Reconhecidos por um corretor de imóveis quando passavam de carro quando voltavam de um baile funk na Região Noroeste de São Paulo, três jovens de 20 anos e um adolescente de 17, aguardam a análise de imagens de câmeras de segurança, para provar inocência. Eles tiveram a prisão em flagrante convertida em preventiva no dia 15 de novembro pela juíza da Vara de Plantão Criminal, Carla Santos Balestreri, no mesmo dia do assalto. O adolescente ficou detido na Fundação Casa por dez dias, e foi solto por falta de provas.
O caso chama a atenção porque eles estavam a 7,9 km do local do crime e de onde saíram às 6h50 de acordo com imagens de câmeras de segurança. O assalto aconteceu às 6h45 na Brasilândia. Além disso, o corretor de imóveis pode ser mais uma vítima do golpe do Tinder, uma vez que ia se encontrar com uma pessoa nas proximidades de onde ocorreu o assalto.
Apesar de não ter sido encontrado a arma e nem o celular da vítima com os rapazes, a juíza Carla Santos Balestreri alega no despacho que "a prova da materialidade e os indícios de autoria do crime encontram-se evidenciados pelas declarações colhidas das vítimas e dos policiais militares”. Ou seja, a prisão foi baseada apenas no reconhecimento feito pelo corretor de imóveis e flagrante lavrado no 72º Distrito Policial, na Vila Penteado. E apesar da advogada de defesa ter juntado aos autos imagens de câmeras de segurança do Conjunto City Jaraguá, Região Noroeste de São Paulo, e dados que comprovam horário e trajeto realizado de carro, uso do cartão de crédito, nada foi analisado pela polícia até o momento.

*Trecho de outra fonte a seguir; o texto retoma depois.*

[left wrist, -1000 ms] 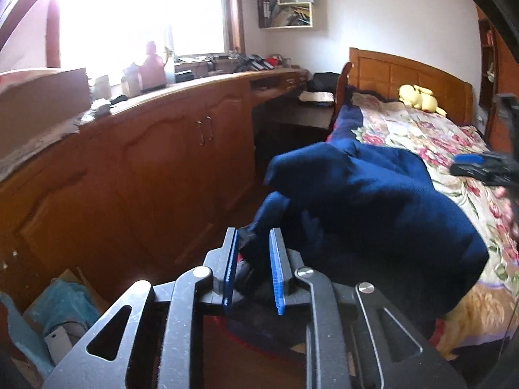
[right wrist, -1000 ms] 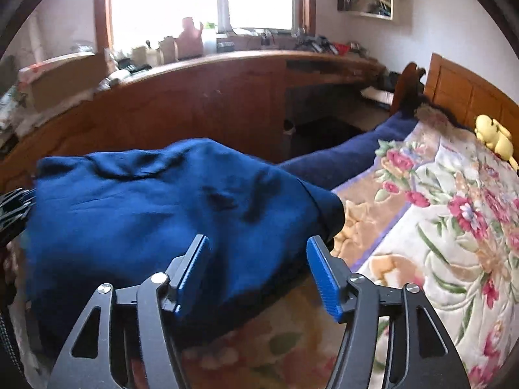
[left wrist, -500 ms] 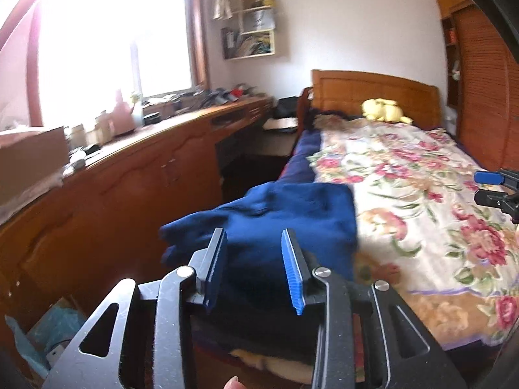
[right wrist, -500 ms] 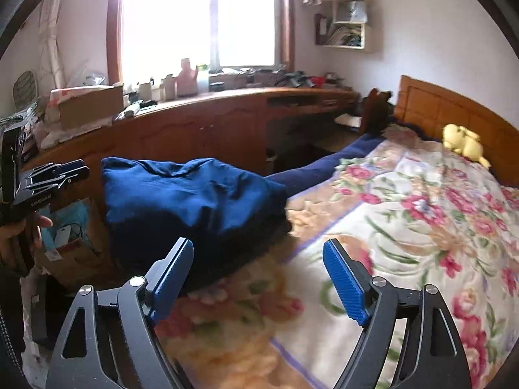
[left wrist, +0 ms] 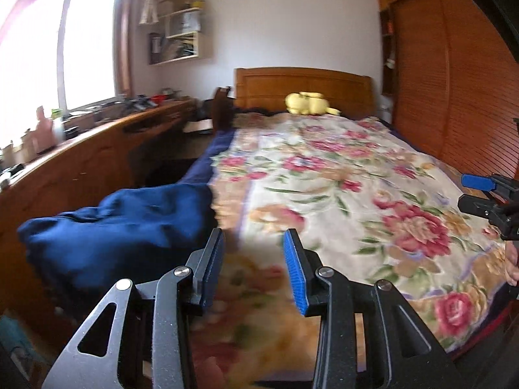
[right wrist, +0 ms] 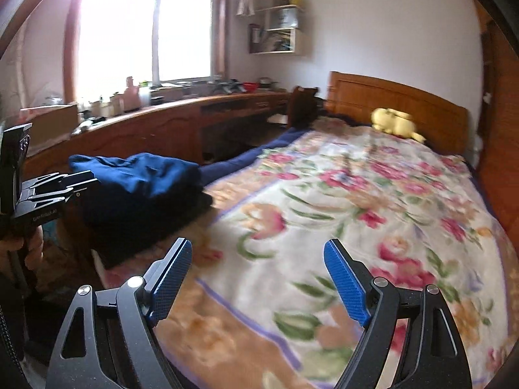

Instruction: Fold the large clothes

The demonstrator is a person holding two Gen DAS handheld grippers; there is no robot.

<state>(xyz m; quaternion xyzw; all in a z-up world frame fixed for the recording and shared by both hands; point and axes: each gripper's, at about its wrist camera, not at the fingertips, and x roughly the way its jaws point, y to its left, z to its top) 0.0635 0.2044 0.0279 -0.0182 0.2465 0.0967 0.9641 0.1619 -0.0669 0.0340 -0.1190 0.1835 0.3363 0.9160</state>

Os dois jovens negros, Lucas Almeida Brita, 20, Rafael Marega Marques de Aquino, 20, o jovem branco Alan Jordan Pereira, 21 e o adolescente de 17 anos, saíram de casa, em Brasilândia, no dia 14 de novembro para se divertir nos bares da Freguesia do Ó e depois no baile funk no Conjunto City Jaraguá. O que era para ser mais uma noitada, acabou em prisão sem provas materiais.
“O reconhecimento feito é muito falho porque a vítima estava no meio da avenida, tinha acabado de ser assaltada e apontou para um carro com quatro meninos e falou que foram eles. As pessoas que assaltaram essa vítima correram para a viela a pé. Os meninos passaram de carro. E a vítima relata que foi assaltada às 6h45. Às 6h50 temos um vídeo dos meninos a cinco quilômetros desse lugar”, explica Vanessa Augusto, cunhada de Rafael. Eles foram abordados por Policiais Militares quando voltavam para casa quando o corretor de imóveis apontou para o Citroen Azul dirigido por Alan Jordan Pereira e alegou que aqueles eram os assaltantes. No 72 DP, a vítima afirmou que “sem sombra de dúvidas” reconhecia os três jovens e o adolescente.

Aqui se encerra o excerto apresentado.